* **What needs to be done**: Only the lines holding the string "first" are needed; copy each of them from the data.

◆ ◆ ◆ ◆ ◆

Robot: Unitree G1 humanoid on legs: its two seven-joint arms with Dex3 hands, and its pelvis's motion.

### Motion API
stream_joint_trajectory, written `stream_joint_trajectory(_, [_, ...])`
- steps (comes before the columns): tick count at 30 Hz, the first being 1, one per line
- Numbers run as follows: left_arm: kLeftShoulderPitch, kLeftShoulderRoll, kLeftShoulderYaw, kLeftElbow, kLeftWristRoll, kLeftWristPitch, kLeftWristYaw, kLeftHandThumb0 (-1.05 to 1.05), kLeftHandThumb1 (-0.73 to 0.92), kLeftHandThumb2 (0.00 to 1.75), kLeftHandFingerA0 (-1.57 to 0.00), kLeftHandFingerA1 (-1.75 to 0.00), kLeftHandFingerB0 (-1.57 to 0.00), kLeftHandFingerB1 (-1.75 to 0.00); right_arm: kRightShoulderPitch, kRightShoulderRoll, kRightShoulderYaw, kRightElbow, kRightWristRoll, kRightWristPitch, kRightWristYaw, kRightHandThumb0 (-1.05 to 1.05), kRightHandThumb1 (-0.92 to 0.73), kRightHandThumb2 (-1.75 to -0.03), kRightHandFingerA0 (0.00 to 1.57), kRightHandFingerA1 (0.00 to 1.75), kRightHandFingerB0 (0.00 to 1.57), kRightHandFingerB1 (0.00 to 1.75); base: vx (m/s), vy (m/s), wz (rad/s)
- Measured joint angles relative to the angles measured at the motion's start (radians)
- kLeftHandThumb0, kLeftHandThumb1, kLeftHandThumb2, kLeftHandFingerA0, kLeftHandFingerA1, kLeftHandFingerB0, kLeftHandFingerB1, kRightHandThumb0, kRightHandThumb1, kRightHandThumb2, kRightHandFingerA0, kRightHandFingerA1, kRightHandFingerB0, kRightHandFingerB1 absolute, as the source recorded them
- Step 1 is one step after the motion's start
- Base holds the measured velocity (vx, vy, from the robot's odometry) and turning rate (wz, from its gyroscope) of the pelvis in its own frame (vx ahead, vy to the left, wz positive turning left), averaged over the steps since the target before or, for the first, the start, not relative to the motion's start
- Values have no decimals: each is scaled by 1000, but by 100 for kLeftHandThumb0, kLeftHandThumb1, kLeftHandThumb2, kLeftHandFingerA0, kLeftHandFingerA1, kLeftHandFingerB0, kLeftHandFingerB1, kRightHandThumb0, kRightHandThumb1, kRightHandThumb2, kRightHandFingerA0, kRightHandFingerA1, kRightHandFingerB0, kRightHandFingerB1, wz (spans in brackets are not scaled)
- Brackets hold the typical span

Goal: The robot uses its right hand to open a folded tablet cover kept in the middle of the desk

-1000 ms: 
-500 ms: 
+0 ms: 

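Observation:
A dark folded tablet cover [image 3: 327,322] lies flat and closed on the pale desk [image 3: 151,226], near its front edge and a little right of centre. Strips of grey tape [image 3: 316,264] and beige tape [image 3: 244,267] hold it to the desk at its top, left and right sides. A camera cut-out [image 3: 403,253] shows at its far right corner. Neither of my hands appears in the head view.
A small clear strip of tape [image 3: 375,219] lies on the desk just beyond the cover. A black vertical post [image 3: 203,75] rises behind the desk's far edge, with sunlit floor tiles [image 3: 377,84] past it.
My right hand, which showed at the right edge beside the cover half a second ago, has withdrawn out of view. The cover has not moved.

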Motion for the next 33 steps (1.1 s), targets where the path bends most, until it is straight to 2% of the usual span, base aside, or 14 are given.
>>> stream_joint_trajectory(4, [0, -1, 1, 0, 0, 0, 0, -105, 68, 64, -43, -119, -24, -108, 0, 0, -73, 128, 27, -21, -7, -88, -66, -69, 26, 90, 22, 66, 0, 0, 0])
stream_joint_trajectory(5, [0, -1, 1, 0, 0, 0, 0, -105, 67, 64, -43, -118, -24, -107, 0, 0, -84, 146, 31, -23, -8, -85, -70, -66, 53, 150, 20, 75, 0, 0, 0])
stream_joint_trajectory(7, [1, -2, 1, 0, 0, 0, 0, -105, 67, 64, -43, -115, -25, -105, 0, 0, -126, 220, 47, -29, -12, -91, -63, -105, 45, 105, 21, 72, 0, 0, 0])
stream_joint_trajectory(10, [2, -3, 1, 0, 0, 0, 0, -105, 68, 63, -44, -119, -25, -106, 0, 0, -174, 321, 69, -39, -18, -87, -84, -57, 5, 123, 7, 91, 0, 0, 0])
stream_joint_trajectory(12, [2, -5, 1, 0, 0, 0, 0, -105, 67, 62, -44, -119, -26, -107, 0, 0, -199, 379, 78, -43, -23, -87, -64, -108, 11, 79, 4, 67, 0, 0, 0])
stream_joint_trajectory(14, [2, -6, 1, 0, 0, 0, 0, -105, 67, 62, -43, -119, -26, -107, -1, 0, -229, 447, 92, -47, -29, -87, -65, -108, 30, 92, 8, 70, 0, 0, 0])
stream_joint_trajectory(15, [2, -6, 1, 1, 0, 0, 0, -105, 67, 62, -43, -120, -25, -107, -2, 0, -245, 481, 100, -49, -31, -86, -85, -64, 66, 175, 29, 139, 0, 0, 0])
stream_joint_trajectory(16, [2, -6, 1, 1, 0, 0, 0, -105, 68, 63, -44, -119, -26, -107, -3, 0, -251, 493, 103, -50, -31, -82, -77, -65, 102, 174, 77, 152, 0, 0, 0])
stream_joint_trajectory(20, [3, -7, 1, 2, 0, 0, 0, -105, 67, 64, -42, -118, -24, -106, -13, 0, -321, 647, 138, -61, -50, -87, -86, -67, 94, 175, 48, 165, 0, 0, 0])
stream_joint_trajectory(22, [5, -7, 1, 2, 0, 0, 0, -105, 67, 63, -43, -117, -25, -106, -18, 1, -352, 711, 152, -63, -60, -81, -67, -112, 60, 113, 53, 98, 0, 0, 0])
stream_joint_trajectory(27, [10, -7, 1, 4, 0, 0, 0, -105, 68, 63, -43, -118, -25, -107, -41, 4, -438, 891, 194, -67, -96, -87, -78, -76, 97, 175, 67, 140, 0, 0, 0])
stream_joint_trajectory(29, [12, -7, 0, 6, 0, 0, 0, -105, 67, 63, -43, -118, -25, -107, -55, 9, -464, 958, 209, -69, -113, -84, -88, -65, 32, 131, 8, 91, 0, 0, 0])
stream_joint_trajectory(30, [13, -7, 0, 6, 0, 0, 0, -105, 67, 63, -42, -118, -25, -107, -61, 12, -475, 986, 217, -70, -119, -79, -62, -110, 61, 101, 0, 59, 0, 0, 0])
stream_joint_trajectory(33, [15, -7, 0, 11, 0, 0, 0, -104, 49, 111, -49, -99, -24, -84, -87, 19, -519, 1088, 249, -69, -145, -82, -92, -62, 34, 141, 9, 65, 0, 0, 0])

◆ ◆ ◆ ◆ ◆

* **Solution below**:
- steps (comes before the columns): tick count at 30 Hz, the first being 1, one per line
- Base holds the measured velocity (vx, vy, from the robot's odometry) and turning rate (wz, from its gyroscope) of the pelvis in its own frame (vx ahead, vy to the left, wz positive turning left), averaged over the steps since the target before or, for the first, the start, not relative to the motion's start

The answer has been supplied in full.